Yes, I don't care that she isn't taking an interest. Better for me, actually. But I do think it is b.s. that I'm going to have to buy her a BM gift....what am I thanking her for? That she didn't cause a problem??!!

 

Good luck with your MIL and SIL. And I'm sorry you're dealing with that - such b.s.!!! This is a second marriage for me (first for FI) and my ex MIL was a nightmare and a half!! Like to the point where she was looking at white wedding gowns to wear to the wedding! I am very fortunate to have a wonderful, wonderful MIL this time around.

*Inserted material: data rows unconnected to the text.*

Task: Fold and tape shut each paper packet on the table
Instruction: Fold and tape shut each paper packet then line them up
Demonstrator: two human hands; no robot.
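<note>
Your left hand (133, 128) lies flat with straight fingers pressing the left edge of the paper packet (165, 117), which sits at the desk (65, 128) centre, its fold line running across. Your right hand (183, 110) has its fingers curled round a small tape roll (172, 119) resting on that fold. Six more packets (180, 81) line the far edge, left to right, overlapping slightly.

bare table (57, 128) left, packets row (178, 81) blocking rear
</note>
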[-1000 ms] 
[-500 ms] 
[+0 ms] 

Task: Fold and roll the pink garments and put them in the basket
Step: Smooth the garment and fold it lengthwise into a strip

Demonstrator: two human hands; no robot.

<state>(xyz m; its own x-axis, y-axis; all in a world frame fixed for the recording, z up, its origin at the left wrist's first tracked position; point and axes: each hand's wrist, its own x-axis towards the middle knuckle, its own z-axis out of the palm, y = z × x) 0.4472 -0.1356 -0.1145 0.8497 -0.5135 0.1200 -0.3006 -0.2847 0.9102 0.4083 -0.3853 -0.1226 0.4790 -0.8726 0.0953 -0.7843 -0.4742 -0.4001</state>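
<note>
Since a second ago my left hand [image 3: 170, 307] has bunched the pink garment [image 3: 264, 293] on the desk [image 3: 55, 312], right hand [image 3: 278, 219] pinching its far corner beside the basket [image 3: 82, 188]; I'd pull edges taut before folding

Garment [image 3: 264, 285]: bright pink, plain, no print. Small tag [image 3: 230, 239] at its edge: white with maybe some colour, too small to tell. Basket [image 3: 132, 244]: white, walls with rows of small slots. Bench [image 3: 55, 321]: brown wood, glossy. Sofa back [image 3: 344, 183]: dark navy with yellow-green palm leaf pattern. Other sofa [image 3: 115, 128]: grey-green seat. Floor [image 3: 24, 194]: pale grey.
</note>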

Hahaha. Sorry to laugh. I am feeling the same way right now. I got my MIL a hankey with a personalized note on it, thanking her for raising her son to be the man of my dreams blah blah when in all actuality, he raised himself as she was absent. I also paid for her hair and makeup and got her a robe. So I'm a little peeved as well. Here, take a gift for causing drama during our wedding and causing me almost to go on anxiety medication. No seriously. Thank you.

 

It's ok. I am happy it's happened. It's really made me realize their true character. I have been with my FI for 9 years and all was fine with my MIL and SIL as long as I was on their side.... but with abusing drugs & what not, I can't turn a blind eye to it anymore. And when I finally had enough and stopped putting up with it, I got attacked. So it is what it is!